The Ansan Line is a major rail line in Ansan and is part of the Seoul Metropolitan Subway as Line 4. Service connects from Oido to Jinjeop in Namyangju. The subway is also connected to the public bus system in Ansan. Previously, the first railroad in the city was the Suin Line which was opened by Korea under Japanese rule.
In mid-2020, the Suin–Bundang Line started operations, connecting Suwon and Ansan which expanded the living space in Ansan.

- Korail

  - Seoul Subway Line 4 (via Ansan Line)
  - (Gunpo) ← Banwol — Sangnoksu — Hanyang Univ. at Ansan — Jungang — Gojan — Choji — Ansan — Singiloncheon → (Siheung)

  - Seohae Line
  - Wonsi — Siu — Choji — Seonbu — Dalmi → (Siheung) → (Gimpo Airport) → (Goyang)

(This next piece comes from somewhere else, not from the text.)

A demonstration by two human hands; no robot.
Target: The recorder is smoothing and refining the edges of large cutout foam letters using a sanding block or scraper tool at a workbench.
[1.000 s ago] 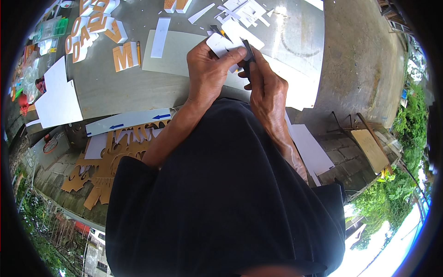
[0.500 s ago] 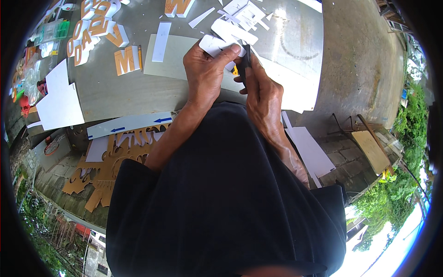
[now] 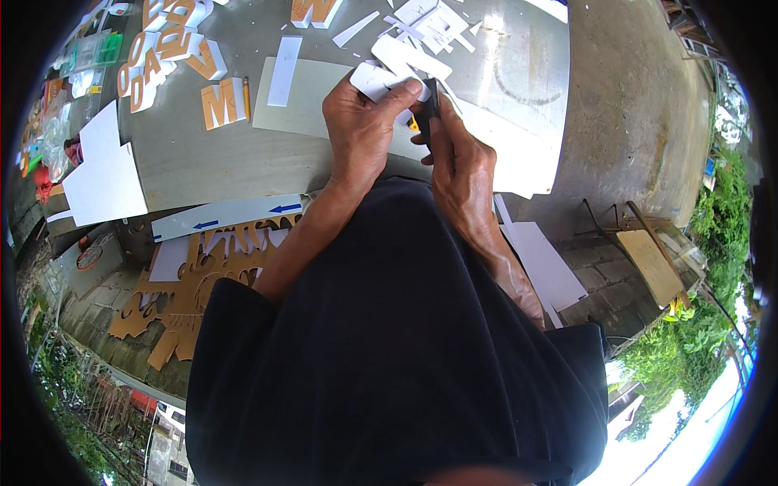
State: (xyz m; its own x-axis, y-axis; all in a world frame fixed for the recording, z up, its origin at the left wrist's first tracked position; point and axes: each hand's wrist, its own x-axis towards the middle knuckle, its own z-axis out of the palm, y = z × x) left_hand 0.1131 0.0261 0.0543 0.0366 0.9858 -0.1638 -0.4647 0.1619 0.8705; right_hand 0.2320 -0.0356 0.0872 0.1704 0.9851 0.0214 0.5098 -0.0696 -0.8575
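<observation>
My left hand [image 3: 358,121] is closed on a white cut-out letter piece [image 3: 401,58] with rounded ends, its thumb pressing on the near side. In my right hand [image 3: 462,154] is a dark cutter knife [image 3: 430,101], its tip against the right edge of that piece. A thin white strip [image 3: 448,95] curves away just right of the knife. Something small and yellow [image 3: 412,124] shows between the hands; I cannot tell what it belongs to. The fingertips under the white piece are hidden.
White offcuts [image 3: 433,26] lie beyond my hands on the grey table [image 3: 219,154]. Block letters with brown faces [image 3: 217,105] stand at the far left, a pencil [image 3: 245,99] beside one. White sheets [image 3: 105,174] flank the workspace; brown cut-out board [image 3: 190,279] sits below the table's near edge.
The knife in my right hand has shifted slightly left and tilted. The thin white strip beside it now stands out farther from the piece. My left hand has hardly moved.
</observation>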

  - Suin–Bundang Line (via Ansan Line)
  - (Hwaseong) ← Sari — Hanyang Univ. at Ansan — Jungang — Gojan — Choji — Ansan — Singiloncheon → (Siheung)

====Future expansion====
Currently, Seohae Line starts from Ansan to Sosa station in Bucheon. But the Ministry of Land, Infrastructure and Transport is extended to Goyang through Gimpo International Airport station. It was planned to be completed by 2023 and extended Seohae Line officially opened on 1 July 2023.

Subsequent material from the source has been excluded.